Aim of the exercise:
Exclude the images and repeat all remaining entries exactly.

Extracted entries:

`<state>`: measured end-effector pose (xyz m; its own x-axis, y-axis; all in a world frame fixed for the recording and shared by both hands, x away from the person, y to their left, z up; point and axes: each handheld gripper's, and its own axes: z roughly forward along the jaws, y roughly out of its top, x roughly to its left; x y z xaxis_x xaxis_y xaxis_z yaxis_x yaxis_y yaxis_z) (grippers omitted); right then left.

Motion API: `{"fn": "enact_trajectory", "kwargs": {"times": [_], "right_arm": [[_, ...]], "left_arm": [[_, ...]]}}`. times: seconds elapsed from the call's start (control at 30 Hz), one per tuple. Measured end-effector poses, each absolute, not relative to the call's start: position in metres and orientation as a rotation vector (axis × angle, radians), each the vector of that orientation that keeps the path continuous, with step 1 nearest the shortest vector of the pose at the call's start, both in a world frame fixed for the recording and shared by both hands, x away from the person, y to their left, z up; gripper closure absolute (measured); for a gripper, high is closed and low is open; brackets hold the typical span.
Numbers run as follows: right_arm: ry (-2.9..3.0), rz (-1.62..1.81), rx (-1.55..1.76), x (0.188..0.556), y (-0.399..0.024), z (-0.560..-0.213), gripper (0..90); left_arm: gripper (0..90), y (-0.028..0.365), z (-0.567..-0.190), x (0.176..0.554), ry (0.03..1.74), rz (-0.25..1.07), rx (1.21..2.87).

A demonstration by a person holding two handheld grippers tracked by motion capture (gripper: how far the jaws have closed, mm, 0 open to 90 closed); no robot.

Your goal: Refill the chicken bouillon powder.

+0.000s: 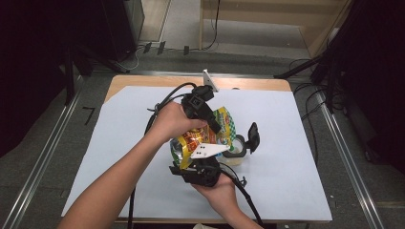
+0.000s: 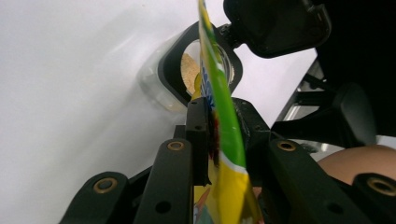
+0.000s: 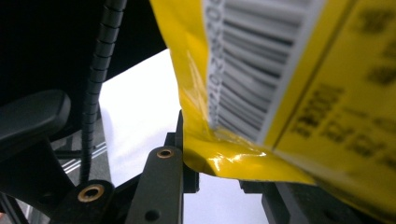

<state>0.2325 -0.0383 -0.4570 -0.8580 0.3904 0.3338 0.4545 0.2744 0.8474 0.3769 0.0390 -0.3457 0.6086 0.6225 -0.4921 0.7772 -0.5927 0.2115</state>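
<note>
High view: fixed overhead on the person's side, facing forward and down, far enough back to take in the whole white table plus floor beyond. Left gripper view: rides the left gripper, looks along its jaws, very close to the snack bag, edge-on, container behind. Right gripper view: same mount on the right gripper, bag's barcode side right at the lens. All three share the bag and white surface.
</note>
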Motion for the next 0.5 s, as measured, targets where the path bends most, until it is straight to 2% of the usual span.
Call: {"fn": "enact_trajectory", "kwargs": {"times": [0.3,0.5], "right_arm": [[-2.469,-1.678,-0.796,0.2305,-0.0385,-0.455,75.6],[-2.435,-1.682,-0.799,0.2313,-0.0388,-0.4552,75.6]], "left_arm": [[80.9,0.0408,-0.3433,0.3726,1.057,-0.459,2.458],[78.8,0.0385,-0.3438,0.3744,1.102,-0.461,2.464]]}}
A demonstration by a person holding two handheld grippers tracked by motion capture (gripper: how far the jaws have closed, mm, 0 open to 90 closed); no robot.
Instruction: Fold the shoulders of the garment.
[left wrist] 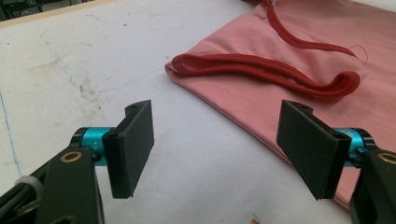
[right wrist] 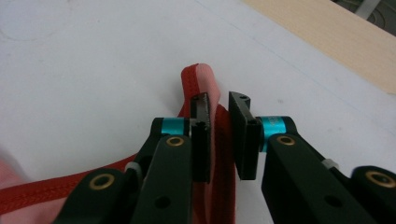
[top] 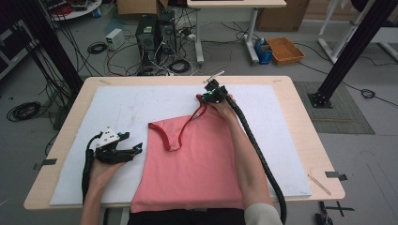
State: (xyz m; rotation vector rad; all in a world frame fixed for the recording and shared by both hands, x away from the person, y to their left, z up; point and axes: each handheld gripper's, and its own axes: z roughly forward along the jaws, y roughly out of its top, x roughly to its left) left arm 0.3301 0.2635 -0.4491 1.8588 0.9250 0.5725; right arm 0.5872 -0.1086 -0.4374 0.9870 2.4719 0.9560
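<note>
A pink sleeveless top (top: 197,164) with darker red edging lies flat on the white mat (top: 141,108), its hem at the near table edge. My right gripper (top: 206,97) is at the top's far end, shut on the raised shoulder strap (top: 199,110). In the right gripper view the strap (right wrist: 198,77) runs up between the two pads and folds over just past my right gripper (right wrist: 219,100). My left gripper (top: 136,149) rests on the mat left of the top, open and holding nothing. In the left gripper view my left gripper (left wrist: 217,116) faces the other strap loop (left wrist: 261,72) and the top's side edge (left wrist: 243,116).
The wooden table (top: 305,136) shows bare margins around the mat. The right gripper's black cable (top: 263,159) trails along the forearm off the near edge. Beyond the table stand computer towers (top: 155,33) with floor cables, and an orange crate (top: 285,50).
</note>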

Solution for this problem:
`<state>`: measured end-effector pose (xyz m; its own x-axis, y-axis; all in a world frame fixed for the recording and shared by both hands, x away from the person, y to their left, z up; point and axes: each handheld gripper's, and its own axes: z roughly forward along the jaws, y roughly out of its top, x roughly to its left; x y z xaxis_x xaxis_y xaxis_z yaxis_x yaxis_y yaxis_z) (grippers omitted); right then left.

Motion API: `{"fn": "enact_trajectory", "kwargs": {"times": [_], "right_arm": [[_, ...]], "left_arm": [[_, ...]]}}`. times: seconds elapsed from the call's start (control at 30 Hz), one per tuple. Measured end-effector poses, each absolute, not relative to the call's start: position in metres and orientation as a rotation vector (axis × angle, radians), each the vector of that orientation that keeps the path continuous, with step 1 nearest the shortest vector of the pose at the call's start, both in a world frame fixed for the recording and shared by both hands, x away from the person, y to their left, z up; gripper closure absolute (measured); for a gripper, high is closed and low is open; brackets hold the typical span.
Numbers run as follows: right_arm: ry (-2.9..3.0), rz (-1.62..1.81), rx (-1.55..1.76), x (0.188..0.556), y (-0.399..0.024), z (-0.560..-0.213), gripper (0..90); left_arm: gripper (0..90), y (-0.028..0.365), z (-0.567..-0.190), x (0.176..0.554), ry (0.03..1.74), rz (-0.25..1.07), rx (1.21..2.87).

A demonstration by a person holding two handheld grippers tracked by motion capture (gripper: how far the jaws have closed, mm, 0 open to 90 closed); no robot.

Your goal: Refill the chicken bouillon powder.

+0.000s: 
+0.000s: 
+0.000s: 

<state>0.2325 -0.0383 -0.4570 -0.8580 0.3904 0.3338 0.4545 0.2744 0.8474 0.3769 0.0390 -0.3457 0.6086 0.6225 -0.4921 0.7772 -0.5927 0.2115</state>
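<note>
High view: fixed overhead on the person's side, facing forward and down, far enough back to take in the whole white table plus floor beyond. Left gripper view: rides the left gripper, looks along its jaws, very close to the snack bag, edge-on, container behind. Right gripper view: same mount on the right gripper, bag's barcode side right at the lens. All three share the bag and white surface.
</note>
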Motion for the next 0.5 s, as measured, targets where the path bends most, until it is straight to 2% of the usual span.
Call: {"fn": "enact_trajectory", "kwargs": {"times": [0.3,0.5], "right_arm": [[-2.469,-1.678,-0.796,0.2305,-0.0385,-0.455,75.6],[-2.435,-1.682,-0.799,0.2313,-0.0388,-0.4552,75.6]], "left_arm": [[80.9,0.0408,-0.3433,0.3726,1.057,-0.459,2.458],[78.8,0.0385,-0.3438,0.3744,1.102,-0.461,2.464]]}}
A demonstration by a person holding two handheld grippers tracked by motion capture (gripper: how far the jaws have closed, mm, 0 open to 90 closed); no robot.
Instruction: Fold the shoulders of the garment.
[left wrist] 
[right wrist] 
[top] 
State: (xyz m; rotation vector rad; all in a world frame fixed for the recording and shared by both hands, x away from the person, y to their left, z up; point and axes: each handheld gripper's, and its own axes: z roughly forward along the jaws, y roughly out of its top, x roughly to its left) left arm 0.3301 0.2635 -0.4491 1.8588 0.9250 0.5725; right arm 0.5872 -0.1086 -0.4374 0.9870 2.4719 0.9560
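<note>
A pink sleeveless top (top: 197,164) with darker red edging lies flat on the white mat (top: 141,108), its hem at the near table edge. My right gripper (top: 206,97) is at the top's far end, shut on the raised shoulder strap (top: 199,110). In the right gripper view the strap (right wrist: 198,77) runs up between the two pads and folds over just past my right gripper (right wrist: 219,100). My left gripper (top: 136,149) rests on the mat left of the top, open and holding nothing. In the left gripper view my left gripper (left wrist: 217,116) faces the other strap loop (left wrist: 261,72) and the top's side edge (left wrist: 243,116).
The wooden table (top: 305,136) shows bare margins around the mat. The right gripper's black cable (top: 263,159) trails along the forearm off the near edge. Beyond the table stand computer towers (top: 155,33) with floor cables, and an orange crate (top: 285,50).
</note>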

No more output will be added to the exercise.